Paul Farenbacher always told me, Never call yourself a salesperson. What you do isn’t sales, he’d say. You aren’t in sales. What you are doing is providing people with an opportunity. This is what you do. Sometimes. It’s not even what you do. It’s not who you are. You are Meredith; you are a lovely woman. And Meredith reads and enjoys the theatre and spending time outdoors. Meredith also sometimes provides an opportunity for an individual to purchase excellent cleaning products. See? This is not sales. Never say you are a salesperson.

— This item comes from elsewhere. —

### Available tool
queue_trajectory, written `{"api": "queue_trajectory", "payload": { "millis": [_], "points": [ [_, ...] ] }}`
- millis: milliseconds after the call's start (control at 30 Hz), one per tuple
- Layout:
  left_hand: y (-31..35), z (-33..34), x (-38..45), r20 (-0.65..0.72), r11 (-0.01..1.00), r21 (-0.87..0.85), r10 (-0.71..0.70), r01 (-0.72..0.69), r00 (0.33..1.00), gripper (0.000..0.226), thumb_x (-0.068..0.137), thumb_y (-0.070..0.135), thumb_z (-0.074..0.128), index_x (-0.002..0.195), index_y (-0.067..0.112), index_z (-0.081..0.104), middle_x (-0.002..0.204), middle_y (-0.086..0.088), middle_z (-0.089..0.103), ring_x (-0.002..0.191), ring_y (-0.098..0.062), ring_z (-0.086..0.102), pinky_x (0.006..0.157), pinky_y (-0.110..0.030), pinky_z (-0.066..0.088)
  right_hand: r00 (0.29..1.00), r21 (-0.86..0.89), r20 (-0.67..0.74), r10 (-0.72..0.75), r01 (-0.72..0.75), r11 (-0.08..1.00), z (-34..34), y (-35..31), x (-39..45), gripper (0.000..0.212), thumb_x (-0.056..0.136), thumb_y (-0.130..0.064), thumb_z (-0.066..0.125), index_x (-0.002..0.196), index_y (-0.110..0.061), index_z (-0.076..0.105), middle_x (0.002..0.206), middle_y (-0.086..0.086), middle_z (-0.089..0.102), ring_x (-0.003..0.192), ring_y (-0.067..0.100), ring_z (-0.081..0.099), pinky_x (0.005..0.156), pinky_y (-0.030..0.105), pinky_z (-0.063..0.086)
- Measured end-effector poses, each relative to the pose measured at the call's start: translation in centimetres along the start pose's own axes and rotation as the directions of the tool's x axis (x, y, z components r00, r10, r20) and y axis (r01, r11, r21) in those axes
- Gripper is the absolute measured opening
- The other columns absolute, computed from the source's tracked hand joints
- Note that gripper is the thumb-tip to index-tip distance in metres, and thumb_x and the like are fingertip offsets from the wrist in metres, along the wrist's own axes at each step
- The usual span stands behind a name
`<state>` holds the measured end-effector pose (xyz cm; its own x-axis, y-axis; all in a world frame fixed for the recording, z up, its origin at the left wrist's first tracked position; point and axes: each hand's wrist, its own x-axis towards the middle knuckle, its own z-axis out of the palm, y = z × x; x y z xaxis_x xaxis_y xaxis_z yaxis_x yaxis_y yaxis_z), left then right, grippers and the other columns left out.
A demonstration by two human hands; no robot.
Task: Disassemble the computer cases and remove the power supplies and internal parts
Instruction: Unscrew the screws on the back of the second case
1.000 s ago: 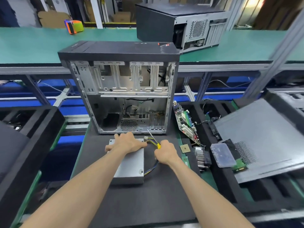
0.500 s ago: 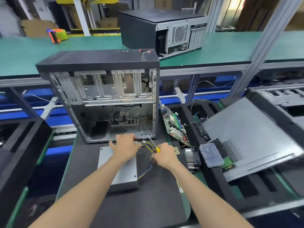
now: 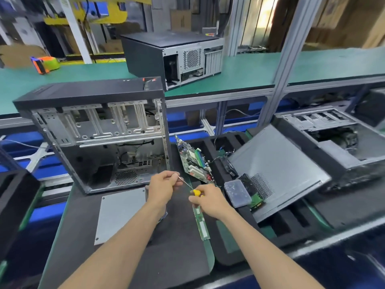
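Note:
An open, gutted black computer case (image 3: 98, 132) stands upright on the dark mat (image 3: 177, 236) in front of me. The grey power supply (image 3: 120, 213) lies flat on the mat before it. My right hand (image 3: 210, 200) grips the yellow handle of a small screwdriver (image 3: 196, 192). Its thin metal shaft runs up and left to my left hand (image 3: 163, 185), whose fingers pinch the shaft's tip. Both hands hover just right of the power supply, above the mat.
A motherboard (image 3: 193, 161) leans in a black foam tray (image 3: 287, 224) to the right, with a grey side panel (image 3: 277, 165), a clear plastic box (image 3: 237, 192) and a hard drive. A memory stick (image 3: 201, 221) lies by the mat's edge. Another case (image 3: 173, 57) sits on the green conveyor.
My left hand has lifted off the power supply and now pinches the screwdriver shaft. The camera view has swung to the right and up.

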<state>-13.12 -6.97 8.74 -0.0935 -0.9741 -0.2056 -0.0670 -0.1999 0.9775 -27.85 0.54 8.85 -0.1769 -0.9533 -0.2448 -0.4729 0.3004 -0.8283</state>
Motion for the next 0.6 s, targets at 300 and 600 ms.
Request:
{"api": "queue_trajectory", "payload": {
  "millis": [300, 600],
  "points": [
    [0.6, 4.4, -0.9, -0.018, 0.998, -0.036, -0.057, 0.056, 0.998, 0.020, 0.102, 0.015, 0.055, 0.091, 0.010, 0.070, 0.076, -0.004, 0.076, 0.071, -0.012, 0.072, 0.066, -0.028, 0.051, 0.973, 0.129, -0.231, -0.008, 0.039, 0.991, -5.6, 1.3, -2.2, 0.025, 0.072, -0.028, 0.089, 0.086, -0.016, 0.072, 0.076, 0.000, 0.068, 0.057, 0.002, 0.054, 0.054, 0.015, 0.040],
    [1.5, 11.0, -0.2, 0.088, 0.978, -0.172, -0.108, 0.122, 0.990, 0.019, 0.105, 0.013, 0.049, 0.096, 0.003, 0.063, 0.082, -0.012, 0.077, 0.067, -0.018, 0.072, 0.064, -0.029, 0.053, 0.929, 0.501, -0.343, 0.136, 0.059, 0.863, -11.3, 4.0, -0.3, 0.023, 0.069, -0.024, 0.093, 0.077, -0.010, 0.076, 0.065, 0.011, 0.070, 0.052, 0.018, 0.059, 0.053, 0.025, 0.048]
  ]
}}
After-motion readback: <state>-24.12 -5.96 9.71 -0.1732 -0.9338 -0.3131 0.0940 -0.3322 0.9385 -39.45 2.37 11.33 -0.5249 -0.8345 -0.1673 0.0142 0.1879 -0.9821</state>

Paul Farenbacher provided opportunities for individuals to purchase products for twenty-five years before he retired, before he got sick. He started out selling detergents and disinfectants — not too different from what I do now, in fact — but after that, he sold cookware: heavy, enamel-coated cast iron. He also had a brief stint selling vitamins and nutritional supplements made from Blu-Green algae. I still have a questionable canister of this powdered seaweed at home. He claimed it strengthened his immune system. I have used it exactly once. I blended it into a Blu-Green Banana Smoothie, as suggested on the side panel. The powder turned the liquefied fruit such a disturbing shade of turquoise that I was moved to pour the lumpy miracle cure down the toilet. I snapped the plastic lid onto the tin and tucked it into the back of my cupboard. I should throw it away, but I can’t.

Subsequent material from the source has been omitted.